▶ [Exercise details]
Only the lines with the string "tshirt" are needed; return each of them from the entries below.

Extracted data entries
------

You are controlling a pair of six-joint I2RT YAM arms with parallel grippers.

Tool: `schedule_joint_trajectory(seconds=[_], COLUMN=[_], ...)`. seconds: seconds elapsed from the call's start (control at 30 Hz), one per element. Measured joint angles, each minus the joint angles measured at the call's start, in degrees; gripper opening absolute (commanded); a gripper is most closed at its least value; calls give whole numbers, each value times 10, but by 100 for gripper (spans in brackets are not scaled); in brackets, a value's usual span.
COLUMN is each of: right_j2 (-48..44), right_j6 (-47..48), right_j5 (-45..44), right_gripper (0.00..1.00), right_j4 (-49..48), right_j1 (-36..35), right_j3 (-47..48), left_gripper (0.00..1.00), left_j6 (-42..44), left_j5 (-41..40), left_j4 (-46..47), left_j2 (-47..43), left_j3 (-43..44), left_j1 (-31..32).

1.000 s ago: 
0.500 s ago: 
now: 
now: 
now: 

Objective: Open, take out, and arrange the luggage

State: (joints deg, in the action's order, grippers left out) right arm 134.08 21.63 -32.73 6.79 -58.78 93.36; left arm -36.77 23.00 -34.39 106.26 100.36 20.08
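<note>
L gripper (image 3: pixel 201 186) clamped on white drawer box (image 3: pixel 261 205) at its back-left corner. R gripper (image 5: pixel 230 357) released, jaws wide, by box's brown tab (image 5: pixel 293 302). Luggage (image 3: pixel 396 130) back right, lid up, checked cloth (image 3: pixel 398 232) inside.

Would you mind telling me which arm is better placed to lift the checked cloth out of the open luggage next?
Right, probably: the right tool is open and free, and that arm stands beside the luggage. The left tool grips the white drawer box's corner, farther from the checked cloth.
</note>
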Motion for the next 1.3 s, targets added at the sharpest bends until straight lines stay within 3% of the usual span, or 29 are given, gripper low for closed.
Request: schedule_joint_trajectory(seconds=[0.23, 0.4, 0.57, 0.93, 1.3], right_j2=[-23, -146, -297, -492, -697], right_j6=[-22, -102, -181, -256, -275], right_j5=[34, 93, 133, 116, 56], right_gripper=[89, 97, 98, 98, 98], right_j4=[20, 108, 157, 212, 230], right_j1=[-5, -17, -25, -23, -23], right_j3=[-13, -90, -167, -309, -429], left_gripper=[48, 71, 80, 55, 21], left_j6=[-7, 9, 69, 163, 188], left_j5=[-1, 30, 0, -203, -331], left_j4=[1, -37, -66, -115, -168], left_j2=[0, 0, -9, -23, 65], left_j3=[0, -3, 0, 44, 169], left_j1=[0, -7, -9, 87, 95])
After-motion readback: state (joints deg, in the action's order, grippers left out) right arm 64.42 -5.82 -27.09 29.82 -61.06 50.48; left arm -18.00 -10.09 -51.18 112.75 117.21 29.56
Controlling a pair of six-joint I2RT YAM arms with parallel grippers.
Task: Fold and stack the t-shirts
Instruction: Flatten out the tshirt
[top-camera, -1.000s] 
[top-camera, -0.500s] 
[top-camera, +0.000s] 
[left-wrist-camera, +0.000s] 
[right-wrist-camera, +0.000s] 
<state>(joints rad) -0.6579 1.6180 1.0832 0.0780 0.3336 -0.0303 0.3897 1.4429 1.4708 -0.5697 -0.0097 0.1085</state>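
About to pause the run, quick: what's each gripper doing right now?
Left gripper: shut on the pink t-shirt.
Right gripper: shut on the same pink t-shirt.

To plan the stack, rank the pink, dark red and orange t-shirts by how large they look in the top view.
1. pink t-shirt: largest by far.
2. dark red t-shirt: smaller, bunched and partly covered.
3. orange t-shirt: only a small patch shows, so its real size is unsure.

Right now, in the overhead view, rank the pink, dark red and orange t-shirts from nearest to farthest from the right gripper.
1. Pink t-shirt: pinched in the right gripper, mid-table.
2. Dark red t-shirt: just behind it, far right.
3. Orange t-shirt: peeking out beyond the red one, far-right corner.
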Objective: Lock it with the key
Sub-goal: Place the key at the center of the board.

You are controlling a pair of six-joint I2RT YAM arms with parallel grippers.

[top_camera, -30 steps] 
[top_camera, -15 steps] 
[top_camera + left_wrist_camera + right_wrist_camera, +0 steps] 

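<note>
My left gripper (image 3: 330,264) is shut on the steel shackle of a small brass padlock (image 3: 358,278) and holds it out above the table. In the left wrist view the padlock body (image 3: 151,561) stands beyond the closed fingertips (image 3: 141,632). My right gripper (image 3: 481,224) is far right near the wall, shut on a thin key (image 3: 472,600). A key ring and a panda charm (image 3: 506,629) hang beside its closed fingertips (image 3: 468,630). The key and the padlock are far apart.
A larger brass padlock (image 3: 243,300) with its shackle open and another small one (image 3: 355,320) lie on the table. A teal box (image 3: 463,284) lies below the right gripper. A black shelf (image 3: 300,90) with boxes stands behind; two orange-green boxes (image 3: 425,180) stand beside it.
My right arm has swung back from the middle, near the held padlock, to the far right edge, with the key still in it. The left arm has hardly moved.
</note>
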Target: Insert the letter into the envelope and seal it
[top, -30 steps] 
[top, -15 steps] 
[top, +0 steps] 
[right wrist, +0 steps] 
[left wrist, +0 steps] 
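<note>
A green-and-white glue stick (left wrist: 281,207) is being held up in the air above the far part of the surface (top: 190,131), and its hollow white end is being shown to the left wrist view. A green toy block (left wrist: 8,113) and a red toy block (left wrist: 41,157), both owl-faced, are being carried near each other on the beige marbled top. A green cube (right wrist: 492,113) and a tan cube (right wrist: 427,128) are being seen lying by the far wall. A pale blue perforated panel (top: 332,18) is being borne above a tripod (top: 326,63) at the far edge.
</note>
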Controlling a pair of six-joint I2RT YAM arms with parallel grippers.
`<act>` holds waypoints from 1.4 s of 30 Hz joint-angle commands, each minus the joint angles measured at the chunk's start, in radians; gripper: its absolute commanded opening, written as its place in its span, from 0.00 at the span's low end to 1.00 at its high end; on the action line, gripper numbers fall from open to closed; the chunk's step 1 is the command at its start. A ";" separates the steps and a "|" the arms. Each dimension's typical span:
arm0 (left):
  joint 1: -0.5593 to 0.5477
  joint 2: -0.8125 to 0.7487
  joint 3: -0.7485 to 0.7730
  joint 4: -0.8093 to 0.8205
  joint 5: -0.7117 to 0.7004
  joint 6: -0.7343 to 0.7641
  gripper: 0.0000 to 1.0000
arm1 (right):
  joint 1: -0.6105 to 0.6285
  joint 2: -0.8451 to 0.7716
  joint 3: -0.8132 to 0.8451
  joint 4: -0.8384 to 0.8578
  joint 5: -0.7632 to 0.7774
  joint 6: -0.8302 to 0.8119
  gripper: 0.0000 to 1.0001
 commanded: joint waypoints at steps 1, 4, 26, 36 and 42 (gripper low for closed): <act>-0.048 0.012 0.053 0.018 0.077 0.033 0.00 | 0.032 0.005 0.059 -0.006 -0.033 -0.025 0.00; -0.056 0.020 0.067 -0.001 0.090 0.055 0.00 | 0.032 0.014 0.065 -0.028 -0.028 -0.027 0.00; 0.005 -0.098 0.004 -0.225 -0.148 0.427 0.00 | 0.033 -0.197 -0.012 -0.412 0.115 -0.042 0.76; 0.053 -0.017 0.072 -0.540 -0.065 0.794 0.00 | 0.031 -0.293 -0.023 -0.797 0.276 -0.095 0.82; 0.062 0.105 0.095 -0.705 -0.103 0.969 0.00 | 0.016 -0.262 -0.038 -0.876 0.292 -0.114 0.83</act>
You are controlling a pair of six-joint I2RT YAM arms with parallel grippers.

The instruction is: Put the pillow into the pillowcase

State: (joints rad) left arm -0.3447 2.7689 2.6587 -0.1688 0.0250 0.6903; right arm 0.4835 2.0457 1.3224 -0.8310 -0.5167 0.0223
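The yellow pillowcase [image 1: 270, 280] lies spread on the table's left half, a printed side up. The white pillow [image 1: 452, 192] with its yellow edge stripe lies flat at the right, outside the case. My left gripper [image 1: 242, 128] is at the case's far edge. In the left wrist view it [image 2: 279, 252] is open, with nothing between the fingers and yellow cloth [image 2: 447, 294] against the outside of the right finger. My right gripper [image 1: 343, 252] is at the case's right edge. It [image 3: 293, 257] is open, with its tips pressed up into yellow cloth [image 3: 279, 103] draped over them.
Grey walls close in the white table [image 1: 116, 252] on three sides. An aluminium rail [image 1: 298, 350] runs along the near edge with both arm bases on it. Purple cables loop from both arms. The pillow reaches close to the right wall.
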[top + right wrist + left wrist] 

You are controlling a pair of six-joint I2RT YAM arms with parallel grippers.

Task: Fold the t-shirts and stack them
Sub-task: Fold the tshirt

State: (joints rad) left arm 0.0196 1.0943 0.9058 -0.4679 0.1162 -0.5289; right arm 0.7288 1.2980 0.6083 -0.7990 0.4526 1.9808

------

▶ [Solved problem]
Instruction: Flatten out the tshirt
Sub-task: Fold the tshirt

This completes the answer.